Peters’ promotion of toll roads is going to hit the poor much harder than it hits the rich; $6 a day or so means a lot more to the bottom half than, say, the top ten percent of income earners. But we have a real problem of incommensurability here. Individual automobiles generate externalities, and to the extent their carbon footprint gets internalized, we may be helping the environment. As Anne Applebaum might ask, what happens when the “laudable, currently fashionable movement to improve the environment comes directly into conflict with the equally laudable, equally fashionable movement to improve the lives of the poor?”

My tentative thoughts here are that road fees ought to be balanced by the types of public transit projects that are subsidized by progressive taxation. At least then some alternatives are being developed for those who would be hit hardest by road fees. Bloomberg’s congestion pricing plan in New York includes such elements.

What about information infrastructure? As Frischmann might note, there’s no clear downside to excessive use of info-infrastructure (though network congestion and “information overload may strain some). So we might be more suspicious of user fees in the context of intangible infrastructure than in the context of tangible public works.

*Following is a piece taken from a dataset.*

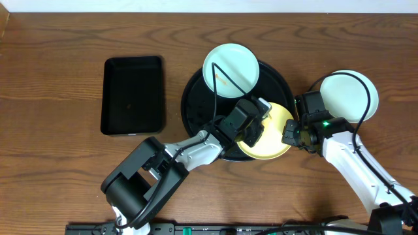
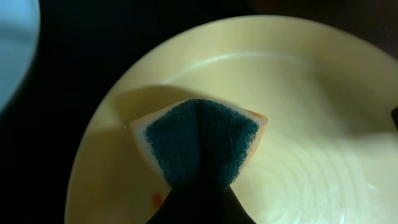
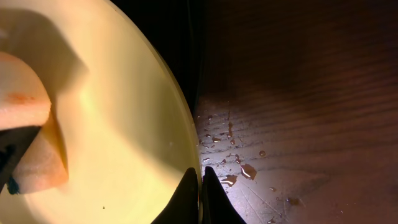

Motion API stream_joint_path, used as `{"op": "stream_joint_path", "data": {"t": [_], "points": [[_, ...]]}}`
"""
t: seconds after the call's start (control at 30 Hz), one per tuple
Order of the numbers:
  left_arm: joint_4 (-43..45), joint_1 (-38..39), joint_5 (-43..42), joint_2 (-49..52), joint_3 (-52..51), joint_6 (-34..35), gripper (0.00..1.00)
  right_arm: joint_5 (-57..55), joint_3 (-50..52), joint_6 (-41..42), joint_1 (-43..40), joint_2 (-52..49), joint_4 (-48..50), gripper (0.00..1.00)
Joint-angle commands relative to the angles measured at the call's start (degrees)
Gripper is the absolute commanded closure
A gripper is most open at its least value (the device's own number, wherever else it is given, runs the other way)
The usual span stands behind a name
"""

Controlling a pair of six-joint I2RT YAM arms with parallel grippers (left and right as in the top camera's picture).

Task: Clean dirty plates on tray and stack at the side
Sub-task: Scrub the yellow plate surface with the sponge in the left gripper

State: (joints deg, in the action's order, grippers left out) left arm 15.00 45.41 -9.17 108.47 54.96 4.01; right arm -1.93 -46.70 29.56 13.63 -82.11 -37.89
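Observation:
The pale yellow plate [image 1: 274,140] lies over the right rim of the round black tray [image 1: 196,98]. My right gripper [image 1: 290,133] is shut on its right rim, as the right wrist view shows [image 3: 200,179]. My left gripper [image 1: 255,127] is shut on a folded sponge [image 2: 199,140] with its dark green side pressed onto the yellow plate [image 2: 311,124]. A small orange smudge [image 2: 157,199] lies beside the sponge. One mint-blue plate [image 1: 230,70] sits on the tray's far side. Another mint-blue plate [image 1: 349,94] lies on the table to the right.
A smaller rectangular black tray [image 1: 132,94] stands on the wooden table at the left. Water drops [image 3: 239,169] lie on the wood beside the yellow plate's rim. Cables run over the tray and over the right plate.

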Motion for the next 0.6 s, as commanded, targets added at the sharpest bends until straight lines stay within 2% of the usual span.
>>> {"op": "stream_joint_path", "data": {"t": [0.0,0.57], "points": [[1.0,-0.7,1.3,2.0,-0.5,-2.3,0.92,0.7,0.4,0.4,0.3,0.0,-0.2,0.99],[4.1,-1.4,1.3,2.1,-0.5,-4.5,0.93,0.7,0.4,0.4,0.3,0.0,-0.2,0.99]]}}
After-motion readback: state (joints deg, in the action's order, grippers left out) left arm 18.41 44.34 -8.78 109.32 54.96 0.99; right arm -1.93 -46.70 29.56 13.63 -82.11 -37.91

1 thought on “Infrastructure and Class”

  1. Frank,

    I don’t know where to start with this one. So I’ll just echo the Post article, which hits the nail on the head: this is a clear reflection of the overly simplistic ideology that has infected public policy discourse. Even though economists recognize that markets predictably undersupply public transportation infrastructure and that there is a well accepted and understood economic case for public subsidies and/or provision (of course, with plenty of rangling over details), ideologues choose to ignore those views while attempting to invoke economic rhetoric to hide their ideology. There are a variety of reasons why relying on consumer demand–essentially, defined in terms of willingness and ability to pay–will not lead to sufficient investment in transportation infrastructure–as Peters suggests it would. I don’t have links available off hand, but one simply has to look at a basic econ textbook. (I’ll be writing much more about this topic in the future as well.)

    Also, keep in mind that it is important to distinguish between user fees that are based on the identity of the user or their intended use and usage fees that are based on congestion. (see my article with Barbara van Schewick). Congestion pricing often makes sense for both road and communications networks.